- **Your instructions**
Below is a block of entries; repeat exactly the lines starting at the line that contains "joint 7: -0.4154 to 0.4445" and ending at the line that contains "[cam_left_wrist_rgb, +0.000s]", both included.

(Data records)
╔══

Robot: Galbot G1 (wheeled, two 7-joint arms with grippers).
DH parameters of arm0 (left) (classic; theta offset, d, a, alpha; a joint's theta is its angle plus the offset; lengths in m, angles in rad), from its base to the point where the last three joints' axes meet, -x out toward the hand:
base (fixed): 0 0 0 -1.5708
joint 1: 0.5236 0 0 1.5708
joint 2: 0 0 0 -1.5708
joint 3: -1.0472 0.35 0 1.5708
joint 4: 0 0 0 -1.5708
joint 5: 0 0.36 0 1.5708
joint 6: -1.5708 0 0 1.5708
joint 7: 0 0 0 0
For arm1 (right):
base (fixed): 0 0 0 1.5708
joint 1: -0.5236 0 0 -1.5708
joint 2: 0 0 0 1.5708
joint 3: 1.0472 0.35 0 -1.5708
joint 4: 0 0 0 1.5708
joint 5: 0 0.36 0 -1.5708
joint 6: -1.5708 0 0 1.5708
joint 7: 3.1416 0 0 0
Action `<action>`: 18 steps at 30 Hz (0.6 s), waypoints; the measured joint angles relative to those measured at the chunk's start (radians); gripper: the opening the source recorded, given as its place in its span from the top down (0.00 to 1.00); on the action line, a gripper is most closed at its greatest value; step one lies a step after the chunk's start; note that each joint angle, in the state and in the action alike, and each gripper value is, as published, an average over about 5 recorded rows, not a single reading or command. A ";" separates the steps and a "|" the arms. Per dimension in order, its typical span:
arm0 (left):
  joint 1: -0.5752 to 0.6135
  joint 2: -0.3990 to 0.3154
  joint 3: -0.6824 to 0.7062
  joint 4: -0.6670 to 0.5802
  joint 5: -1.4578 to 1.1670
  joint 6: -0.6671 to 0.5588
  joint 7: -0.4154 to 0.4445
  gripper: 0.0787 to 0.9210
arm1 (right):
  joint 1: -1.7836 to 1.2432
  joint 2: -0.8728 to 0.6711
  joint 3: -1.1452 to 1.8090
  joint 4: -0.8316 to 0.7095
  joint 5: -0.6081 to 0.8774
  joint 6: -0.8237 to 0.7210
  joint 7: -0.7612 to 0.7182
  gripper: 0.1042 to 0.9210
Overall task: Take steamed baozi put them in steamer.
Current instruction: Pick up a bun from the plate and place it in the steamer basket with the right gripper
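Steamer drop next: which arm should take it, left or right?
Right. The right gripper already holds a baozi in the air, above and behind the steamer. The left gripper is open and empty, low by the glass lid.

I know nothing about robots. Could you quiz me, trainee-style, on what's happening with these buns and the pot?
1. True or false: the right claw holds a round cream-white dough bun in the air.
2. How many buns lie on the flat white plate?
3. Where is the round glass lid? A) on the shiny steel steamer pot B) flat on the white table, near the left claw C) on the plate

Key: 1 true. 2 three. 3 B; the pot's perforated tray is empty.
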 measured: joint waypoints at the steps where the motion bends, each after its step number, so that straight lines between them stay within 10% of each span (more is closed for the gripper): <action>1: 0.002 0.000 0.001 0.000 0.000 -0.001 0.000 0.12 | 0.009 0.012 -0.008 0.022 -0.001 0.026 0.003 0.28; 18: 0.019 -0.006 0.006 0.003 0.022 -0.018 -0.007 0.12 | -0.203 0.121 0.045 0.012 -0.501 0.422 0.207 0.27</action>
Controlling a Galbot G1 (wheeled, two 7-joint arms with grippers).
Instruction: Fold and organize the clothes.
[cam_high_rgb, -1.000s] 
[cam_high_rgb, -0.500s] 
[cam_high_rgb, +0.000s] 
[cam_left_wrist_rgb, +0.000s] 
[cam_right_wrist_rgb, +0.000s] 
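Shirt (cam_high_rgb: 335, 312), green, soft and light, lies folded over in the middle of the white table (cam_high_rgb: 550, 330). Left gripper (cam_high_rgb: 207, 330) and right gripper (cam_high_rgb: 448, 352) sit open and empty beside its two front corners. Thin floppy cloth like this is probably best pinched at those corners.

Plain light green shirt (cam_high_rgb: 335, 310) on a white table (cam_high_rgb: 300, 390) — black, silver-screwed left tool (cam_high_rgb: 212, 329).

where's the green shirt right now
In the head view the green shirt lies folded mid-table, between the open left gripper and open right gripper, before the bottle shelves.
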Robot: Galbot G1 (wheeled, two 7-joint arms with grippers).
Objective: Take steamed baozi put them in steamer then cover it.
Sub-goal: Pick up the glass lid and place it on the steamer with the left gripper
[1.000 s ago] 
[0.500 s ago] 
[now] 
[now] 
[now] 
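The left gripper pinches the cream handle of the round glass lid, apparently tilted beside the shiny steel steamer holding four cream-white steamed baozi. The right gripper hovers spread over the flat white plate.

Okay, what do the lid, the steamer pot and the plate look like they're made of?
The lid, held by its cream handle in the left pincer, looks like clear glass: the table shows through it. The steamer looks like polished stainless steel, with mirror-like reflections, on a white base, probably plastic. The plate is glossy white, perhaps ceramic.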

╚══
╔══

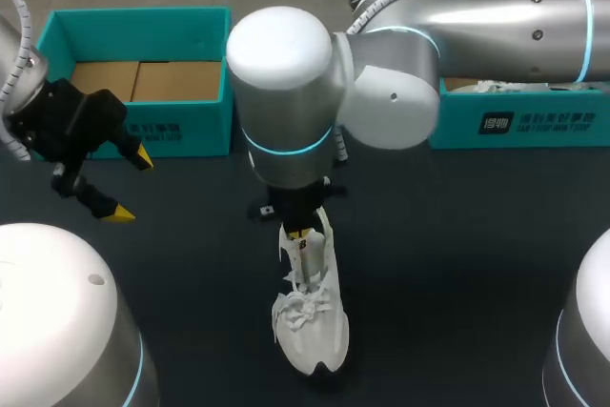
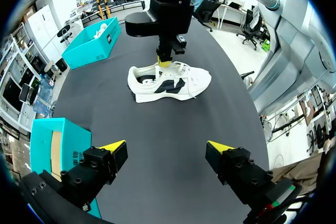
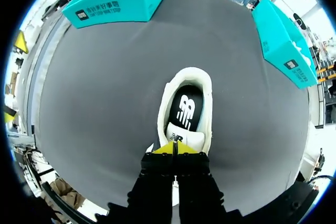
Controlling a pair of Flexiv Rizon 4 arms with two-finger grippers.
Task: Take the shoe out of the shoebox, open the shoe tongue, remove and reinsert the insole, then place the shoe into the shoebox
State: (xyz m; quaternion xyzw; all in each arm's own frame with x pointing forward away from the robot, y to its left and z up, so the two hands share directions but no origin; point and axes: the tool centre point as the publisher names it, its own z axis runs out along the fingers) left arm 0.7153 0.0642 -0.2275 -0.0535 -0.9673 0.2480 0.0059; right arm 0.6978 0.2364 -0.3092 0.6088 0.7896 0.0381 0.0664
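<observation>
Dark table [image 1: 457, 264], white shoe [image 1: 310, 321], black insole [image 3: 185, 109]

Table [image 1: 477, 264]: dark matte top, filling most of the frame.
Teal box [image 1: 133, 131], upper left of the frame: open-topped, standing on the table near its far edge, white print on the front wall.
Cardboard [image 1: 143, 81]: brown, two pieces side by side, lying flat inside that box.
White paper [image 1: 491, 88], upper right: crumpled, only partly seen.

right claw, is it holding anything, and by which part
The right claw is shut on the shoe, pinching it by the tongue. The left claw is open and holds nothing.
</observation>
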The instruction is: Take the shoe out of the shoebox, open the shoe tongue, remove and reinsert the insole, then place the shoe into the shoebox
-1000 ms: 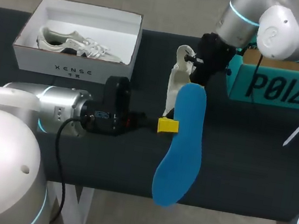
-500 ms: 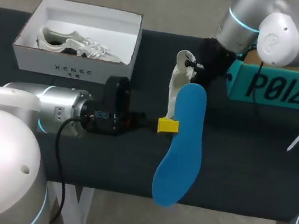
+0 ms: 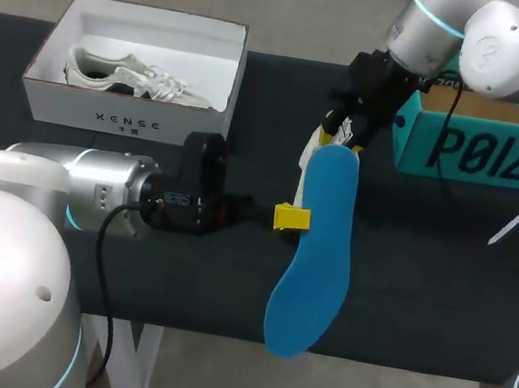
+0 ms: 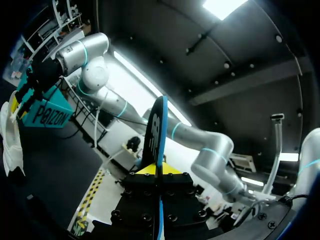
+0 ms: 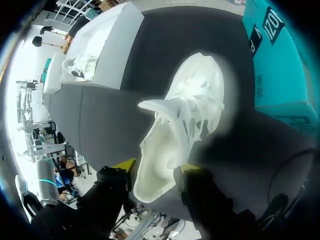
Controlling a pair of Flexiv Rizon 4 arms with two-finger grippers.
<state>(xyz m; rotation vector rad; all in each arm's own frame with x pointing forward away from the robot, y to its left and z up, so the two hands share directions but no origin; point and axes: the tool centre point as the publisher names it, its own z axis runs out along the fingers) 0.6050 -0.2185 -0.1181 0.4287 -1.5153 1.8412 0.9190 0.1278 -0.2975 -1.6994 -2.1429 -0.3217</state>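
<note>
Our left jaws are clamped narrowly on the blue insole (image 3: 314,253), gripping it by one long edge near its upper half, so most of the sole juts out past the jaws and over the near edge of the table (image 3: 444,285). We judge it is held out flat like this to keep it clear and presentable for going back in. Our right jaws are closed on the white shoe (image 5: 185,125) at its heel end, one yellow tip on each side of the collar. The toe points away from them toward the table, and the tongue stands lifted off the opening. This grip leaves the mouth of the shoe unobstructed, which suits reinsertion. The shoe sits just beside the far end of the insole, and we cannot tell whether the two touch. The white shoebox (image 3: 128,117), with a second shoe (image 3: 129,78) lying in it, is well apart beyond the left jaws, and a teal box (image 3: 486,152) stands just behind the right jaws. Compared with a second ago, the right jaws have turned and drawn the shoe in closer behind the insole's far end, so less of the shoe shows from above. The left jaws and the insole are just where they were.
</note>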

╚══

- **Solution to this exercise**
  joint 7: -0.4154 to 0.4445
  gripper: 0.0787 to 0.9210
arm1 (right):
  joint 1: -1.7836 to 1.2432
  joint 2: -0.8728 to 0.6711
  joint 3: -1.1452 to 1.8090
  joint 4: -0.8316 to 0.7095
  joint 5: -0.6081 to 0.8774
  joint 6: -0.8237 to 0.7210
  joint 7: -0.7612 to 0.7182
  gripper: 0.1042 to 0.9210
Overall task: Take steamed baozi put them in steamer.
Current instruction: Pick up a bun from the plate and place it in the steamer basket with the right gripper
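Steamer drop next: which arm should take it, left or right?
Right. The right gripper already holds a baozi in the air, above and behind the steamer. The left gripper is open and empty, low by the glass lid.

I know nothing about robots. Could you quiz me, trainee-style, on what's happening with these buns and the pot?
1. True or false: the right claw holds a round cream-white dough bun in the air.
2. How many buns lie on the flat white plate?
3. Where is the round glass lid? A) on the shiny steel steamer pot B) flat on the white table, near the left claw C) on the plate

Key: 1 true. 2 three. 3 B; the pot's perforated tray is empty.
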 measured: joint waypoints at the steps where the motion bends, each after its step number, so that straight lines between them stay within 10% of each span (more is closed for the gripper): <action>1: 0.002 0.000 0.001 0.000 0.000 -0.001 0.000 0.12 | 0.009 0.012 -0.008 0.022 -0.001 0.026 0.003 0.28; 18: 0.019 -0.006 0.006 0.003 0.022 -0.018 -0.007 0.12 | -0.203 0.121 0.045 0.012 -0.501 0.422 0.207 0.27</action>
Controlling a Galbot G1 (wheeled, two 7-joint arms with grippers).
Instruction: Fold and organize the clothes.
[cam_high_rgb, -1.000s] 
[cam_high_rgb, -0.500s] 
[cam_high_rgb, +0.000s] 
[cam_left_wrist_rgb, +0.000s] 

This answer is finished.